### THE TASK:
Because the pictures are not wanted, give back only the exact text of every entry below.

### DATASET RECORDS:
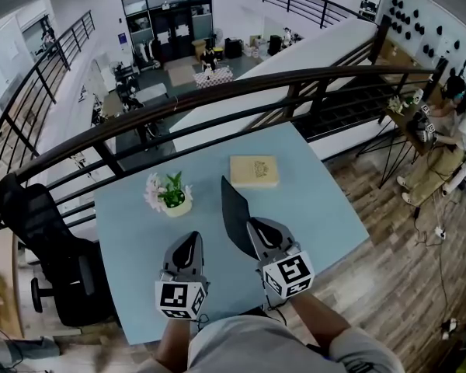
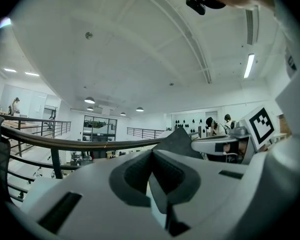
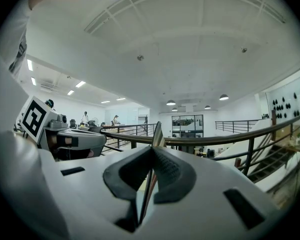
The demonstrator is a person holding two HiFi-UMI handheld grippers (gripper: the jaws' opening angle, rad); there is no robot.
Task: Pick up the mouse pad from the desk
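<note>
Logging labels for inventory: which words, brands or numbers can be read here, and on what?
No text is readable.
Flat tan box: faint print on top, too small to read.
Left gripper and right gripper: cube faces bear black-and-white square patterns, no letters.
Dark thin mouse pad held by the right gripper: no print shows.

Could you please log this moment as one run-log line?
right gripper: shut on mouse pad | mouse pad: upright, above blue desk | left gripper: shut, empty
</note>
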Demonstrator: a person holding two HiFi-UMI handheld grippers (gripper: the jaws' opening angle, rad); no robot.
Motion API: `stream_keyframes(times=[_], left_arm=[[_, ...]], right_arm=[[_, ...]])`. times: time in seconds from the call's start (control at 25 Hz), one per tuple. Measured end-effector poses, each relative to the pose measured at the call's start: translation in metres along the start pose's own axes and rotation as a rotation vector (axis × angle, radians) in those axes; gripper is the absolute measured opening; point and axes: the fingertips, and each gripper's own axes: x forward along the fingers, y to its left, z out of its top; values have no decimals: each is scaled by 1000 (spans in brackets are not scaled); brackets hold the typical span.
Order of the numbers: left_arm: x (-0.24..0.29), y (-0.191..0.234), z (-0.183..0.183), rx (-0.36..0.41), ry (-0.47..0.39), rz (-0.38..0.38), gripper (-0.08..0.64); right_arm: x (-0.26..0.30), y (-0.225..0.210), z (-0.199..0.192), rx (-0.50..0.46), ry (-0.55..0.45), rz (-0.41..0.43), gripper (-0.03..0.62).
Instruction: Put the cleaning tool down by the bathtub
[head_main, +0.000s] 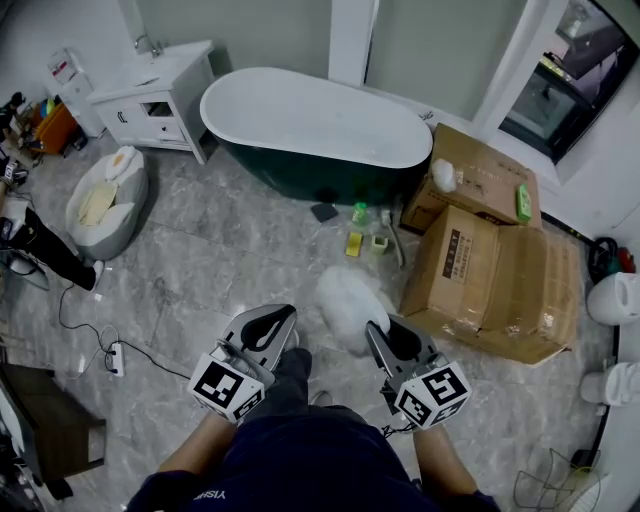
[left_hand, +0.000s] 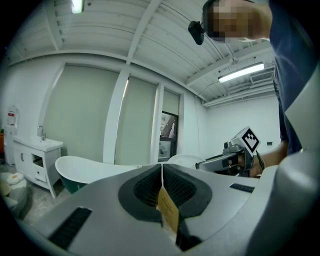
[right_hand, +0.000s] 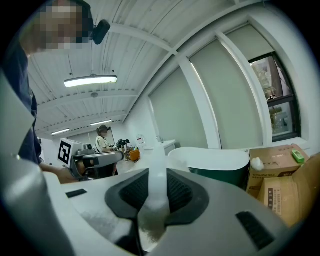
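1. Duster (head_main: 348, 305): its white fluffy head hangs out in front of the right claw (head_main: 386, 332), over the grey floor (head_main: 220, 260). It is near the corner of the boxes (head_main: 490, 270) and well short of the tub (head_main: 310, 120).
2. Right claw: clenched on the duster's pale handle (right_hand: 156, 180) (the shaft runs up between the dark pads). It points a little below level, toward the tub.
3. Left claw (head_main: 268, 320): jaws pressed together with nothing grasped (only a small tan tag (left_hand: 168, 212) shows at the seam). It is held alongside the right claw, apart from it.
4. Tub: white inside and dark green outside, standing along the far wall. A white vanity (head_main: 160, 95) is at its left and the boxes are at its right.
5. Floor beside the tub: a few small things lie there, among them a green bottle (head_main: 360, 212), a yellow block (head_main: 354, 243) and a dark pad (head_main: 323, 212).
6. Left side: a pale cushion (head_main: 105, 200) lies on the floor, and nearer the person there is a power strip (head_main: 116, 357) with its cable.
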Motion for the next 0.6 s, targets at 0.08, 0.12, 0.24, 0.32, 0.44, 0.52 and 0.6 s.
stream_keyframes(times=[0.08,0.12,0.24,0.32,0.44,0.52,0.6], left_arm=[[7,12,0,-3,1,0,34],[11,19,1,-5,2,-1,34],[22,39,2,-12,8,-6,34],[30,52,3,-16,15,-11,34],[41,75,4,-22,23,-18,34],[47,90,6,-25,25,-24,34],[53,106,9,-28,26,-31,34]], right_arm=[[12,-5,2,4,6,-1,86],[18,-7,4,6,9,-1,86],[39,-15,9,10,17,-5,86],[54,-20,14,9,21,-5,86],[77,-27,20,12,26,-13,86],[93,-31,25,13,29,-16,86],[108,-34,30,15,36,-20,86]])
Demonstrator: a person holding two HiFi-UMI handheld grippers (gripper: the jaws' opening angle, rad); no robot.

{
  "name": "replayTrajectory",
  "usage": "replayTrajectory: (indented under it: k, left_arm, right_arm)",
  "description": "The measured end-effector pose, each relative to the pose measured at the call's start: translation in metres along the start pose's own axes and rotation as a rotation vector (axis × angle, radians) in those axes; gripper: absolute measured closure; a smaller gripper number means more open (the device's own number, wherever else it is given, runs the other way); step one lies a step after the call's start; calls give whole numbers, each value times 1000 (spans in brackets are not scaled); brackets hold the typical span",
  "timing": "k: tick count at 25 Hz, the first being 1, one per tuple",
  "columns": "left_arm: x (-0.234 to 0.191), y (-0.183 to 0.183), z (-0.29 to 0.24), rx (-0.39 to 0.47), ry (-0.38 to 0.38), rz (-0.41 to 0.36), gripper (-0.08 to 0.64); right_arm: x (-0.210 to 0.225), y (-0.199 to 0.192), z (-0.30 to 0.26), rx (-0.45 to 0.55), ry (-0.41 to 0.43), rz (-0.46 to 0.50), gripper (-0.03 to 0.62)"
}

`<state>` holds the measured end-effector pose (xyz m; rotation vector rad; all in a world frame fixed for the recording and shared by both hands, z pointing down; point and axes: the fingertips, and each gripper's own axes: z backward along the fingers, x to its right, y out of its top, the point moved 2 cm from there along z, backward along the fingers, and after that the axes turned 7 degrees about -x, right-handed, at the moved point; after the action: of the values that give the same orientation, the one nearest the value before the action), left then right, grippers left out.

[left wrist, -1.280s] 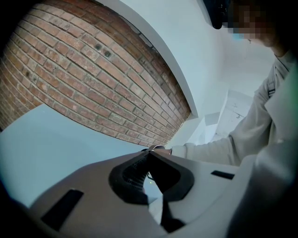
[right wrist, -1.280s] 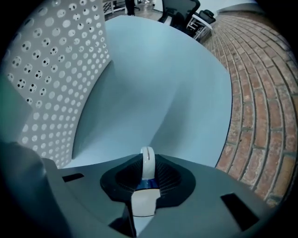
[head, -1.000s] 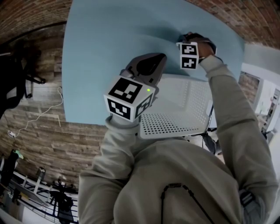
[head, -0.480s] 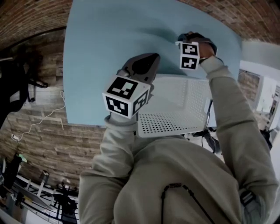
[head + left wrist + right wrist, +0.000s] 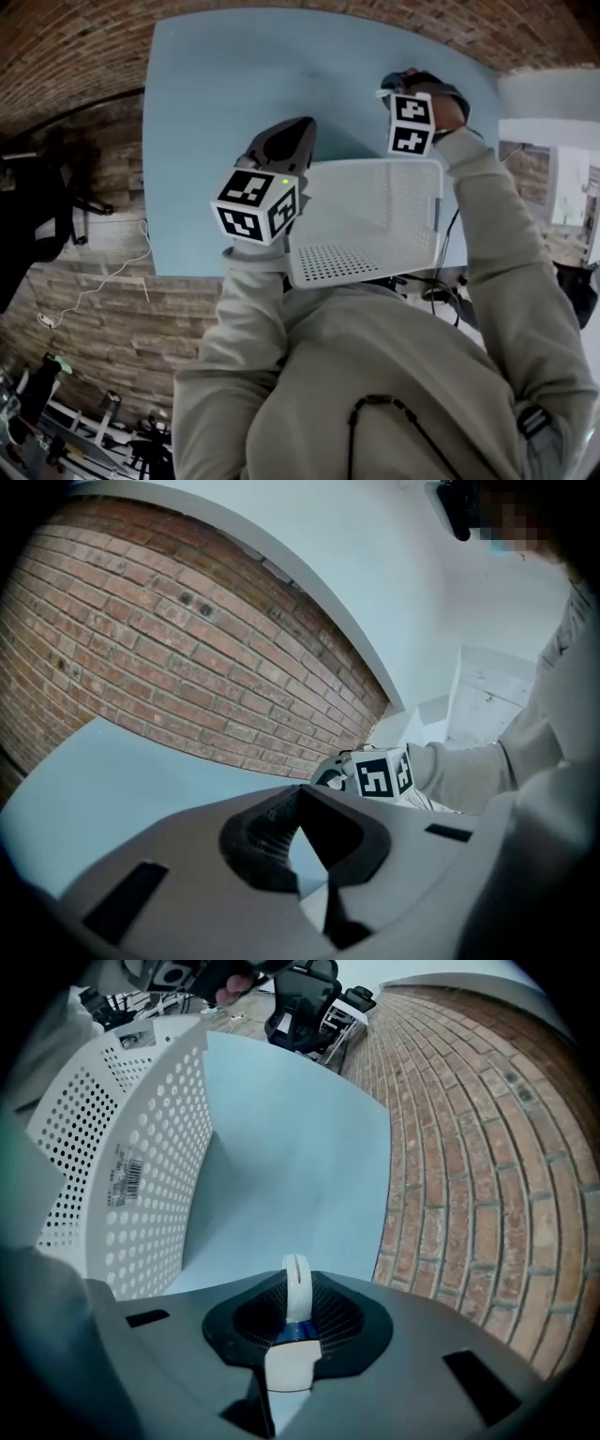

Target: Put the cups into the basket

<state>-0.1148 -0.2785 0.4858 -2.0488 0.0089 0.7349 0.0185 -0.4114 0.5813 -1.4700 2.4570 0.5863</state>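
Left gripper (image 5: 298, 806) just left of basket (image 5: 424, 217), forearm bent, pointing near level over blue table (image 5: 220, 103), jaws together – empty, right gripper (image 5: 295, 1290) past basket's far right corner, tipped steeply down, pinching white cup (image 5: 289, 1369) – beside basket's outer wall.

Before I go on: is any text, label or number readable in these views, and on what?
Nothing can be read.
Sticker on the basket wall: a barcode, any print too small to read.
Marker cubes: black-and-white square patterns, no letters or digits.
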Motion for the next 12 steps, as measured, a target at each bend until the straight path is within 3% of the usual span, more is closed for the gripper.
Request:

### EXPECTED ANSWER:
The demonstrator is a person holding two HiFi-UMI handheld grippers (gripper: the jaws' opening angle, rad); there is no robot.
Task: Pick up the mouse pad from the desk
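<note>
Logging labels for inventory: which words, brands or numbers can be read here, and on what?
No text is readable.
Flat tan box: faint print on top, too small to read.
Left gripper and right gripper: cube faces bear black-and-white square patterns, no letters.
Dark thin mouse pad held by the right gripper: no print shows.

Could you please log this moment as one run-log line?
right gripper: shut on mouse pad | mouse pad: upright, above blue desk | left gripper: shut, empty
</note>
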Demonstrator: a person holding two HiFi-UMI handheld grippers (gripper: the jaws' opening angle, rad); no robot.
Motion API: `stream_keyframes(times=[_], left_arm=[[_, ...]], right_arm=[[_, ...]])`. times: time in seconds from the call's start (control at 25 Hz), one per tuple. Measured end-effector poses, each relative to the pose measured at the call's start: translation in metres along the start pose's own axes and rotation as a rotation vector (axis × angle, radians) in those axes; gripper is the absolute measured opening; point and axes: the fingertips, and each gripper's own axes: x forward along the fingers, y to its left, z out of its top; values have no decimals: each is scaled by 1000 (spans in brackets are not scaled); brackets hold the typical span.
Order of the numbers: left_arm: x (-0.24..0.29), y (-0.191..0.234), z (-0.183..0.183), rx (-0.36..0.41), ry (-0.47..0.39), rz (-0.38..0.38), gripper (-0.08..0.64); right_arm: x (-0.26..0.30), y (-0.225..0.210), z (-0.199..0.192), rx (-0.50..0.46), ry (-0.55..0.45), rz (-0.41..0.43), gripper (-0.03..0.62).
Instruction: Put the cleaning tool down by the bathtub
[head_main, +0.000s] 
[left_hand, +0.000s] 
[right_hand, +0.000s] 
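1. Duster (head_main: 348, 305): its white fluffy head hangs out in front of the right claw (head_main: 386, 332), over the grey floor (head_main: 220, 260). It is near the corner of the boxes (head_main: 490, 270) and well short of the tub (head_main: 310, 120).
2. Right claw: clenched on the duster's pale handle (right_hand: 156, 180) (the shaft runs up between the dark pads). It points a little below level, toward the tub.
3. Left claw (head_main: 268, 320): jaws pressed together with nothing grasped (only a small tan tag (left_hand: 168, 212) shows at the seam). It is held alongside the right claw, apart from it.
4. Tub: white inside and dark green outside, standing along the far wall. A white vanity (head_main: 160, 95) is at its left and the boxes are at its right.
5. Floor beside the tub: a few small things lie there, among them a green bottle (head_main: 360, 212), a yellow block (head_main: 354, 243) and a dark pad (head_main: 323, 212).
6. Left side: a pale cushion (head_main: 105, 200) lies on the floor, and nearer the person there is a power strip (head_main: 116, 357) with its cable.
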Motion for the next 0.6 s, targets at 0.08, 0.12, 0.24, 0.32, 0.44, 0.52 and 0.6 s.
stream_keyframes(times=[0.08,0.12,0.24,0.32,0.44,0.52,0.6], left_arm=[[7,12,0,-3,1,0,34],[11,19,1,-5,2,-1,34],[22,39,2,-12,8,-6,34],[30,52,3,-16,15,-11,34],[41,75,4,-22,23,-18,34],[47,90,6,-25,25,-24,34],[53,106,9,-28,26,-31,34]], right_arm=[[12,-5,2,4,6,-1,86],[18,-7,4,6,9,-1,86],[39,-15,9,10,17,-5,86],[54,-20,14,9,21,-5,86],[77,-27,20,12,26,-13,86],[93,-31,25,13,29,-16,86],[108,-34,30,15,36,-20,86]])
Demonstrator: a person holding two HiFi-UMI handheld grippers (gripper: the jaws' opening angle, rad); no robot.

{
  "name": "replayTrajectory",
  "usage": "replayTrajectory: (indented under it: k, left_arm, right_arm)",
  "description": "The measured end-effector pose, each relative to the pose measured at the call's start: translation in metres along the start pose's own axes and rotation as a rotation vector (axis × angle, radians) in those axes; gripper: absolute measured closure; a smaller gripper number means more open (the device's own number, wherever else it is given, runs the other way); step one lies a step after the call's start; calls give whole numbers, each value times 1000 (spans in brackets are not scaled); brackets hold the typical span",
  "timing": "k: tick count at 25 Hz, the first being 1, one per tuple",
  "columns": "left_arm: x (-0.234 to 0.191), y (-0.183 to 0.183), z (-0.29 to 0.24), rx (-0.39 to 0.47), ry (-0.38 to 0.38), rz (-0.41 to 0.36), gripper (-0.08 to 0.64); right_arm: x (-0.210 to 0.225), y (-0.199 to 0.192), z (-0.30 to 0.26), rx (-0.45 to 0.55), ry (-0.41 to 0.43), rz (-0.46 to 0.50), gripper (-0.03 to 0.62)"
}

`<state>` holds the measured end-effector pose (xyz m; rotation vector rad; all in a world frame fixed for the recording and shared by both hands, z pointing down; point and axes: the fingertips, and each gripper's own axes: z backward along the fingers, x to its right, y out of its top, the point moved 2 cm from there along z, backward along the fingers, and after that the axes turned 7 degrees about -x, right-handed, at the moved point; after the action: of the values that give the same orientation, the one nearest the value before the action), left then right, grippers left out.

[left wrist, -1.280s] 
[right wrist, -1.280s] 
[head, -1.000s] 
[head, -0.480s] 
[head + left wrist + right wrist, +0.000s] 

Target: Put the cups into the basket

<state>-0.1148 -0.2785 0.4858 -2.0488 0.0089 0.7349 0.0185 -0.4114 0.5813 -1.4700 2.4570 0.5863</state>
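Left gripper (image 5: 298, 806) just left of basket (image 5: 424, 217), forearm bent, pointing near level over blue table (image 5: 220, 103), jaws together – empty, right gripper (image 5: 295, 1290) past basket's far right corner, tipped steeply down, pinching white cup (image 5: 289, 1369) – beside basket's outer wall.

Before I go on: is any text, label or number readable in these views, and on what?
Nothing can be read.
Sticker on the basket wall: a barcode, any print too small to read.
Marker cubes: black-and-white square patterns, no letters or digits.
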Motion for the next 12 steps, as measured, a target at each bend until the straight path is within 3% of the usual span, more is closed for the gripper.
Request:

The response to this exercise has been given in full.